What you return should match the data word for word, minus the images.

* [DATA SHOWN]:
═══

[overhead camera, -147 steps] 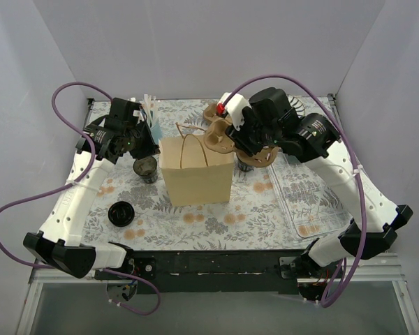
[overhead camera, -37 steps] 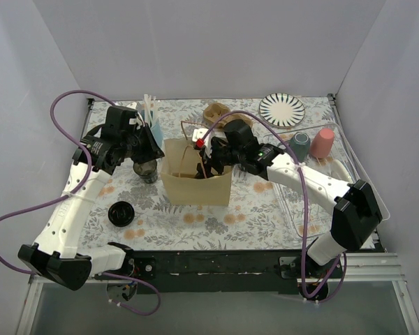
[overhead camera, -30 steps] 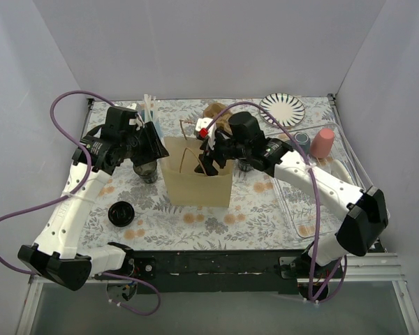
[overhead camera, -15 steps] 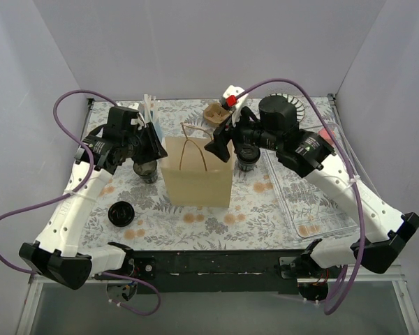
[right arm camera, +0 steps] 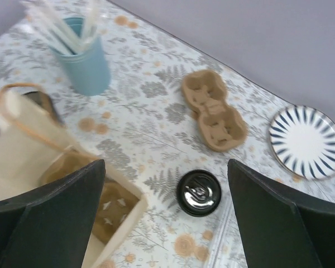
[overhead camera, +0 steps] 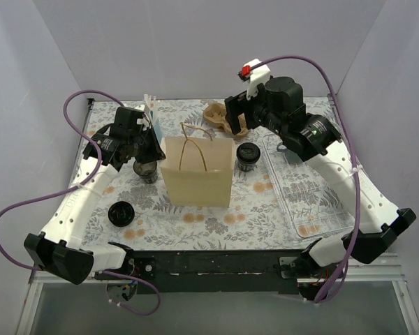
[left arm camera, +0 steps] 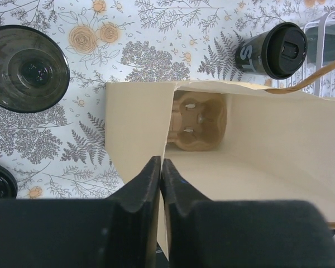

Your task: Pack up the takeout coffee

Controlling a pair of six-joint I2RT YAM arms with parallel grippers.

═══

* [TASK RESULT]:
[overhead camera, -147 steps] 
[overhead camera, -37 steps] 
[overhead camera, -30 steps] 
[overhead camera, -15 steps] 
[right arm camera, +0 steps] 
[overhead camera, +0 steps] 
[left arm camera, +0 steps] 

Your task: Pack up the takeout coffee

Controlling a pair of six-joint I2RT YAM arms with parallel grippers.

The work for this exercise is now done.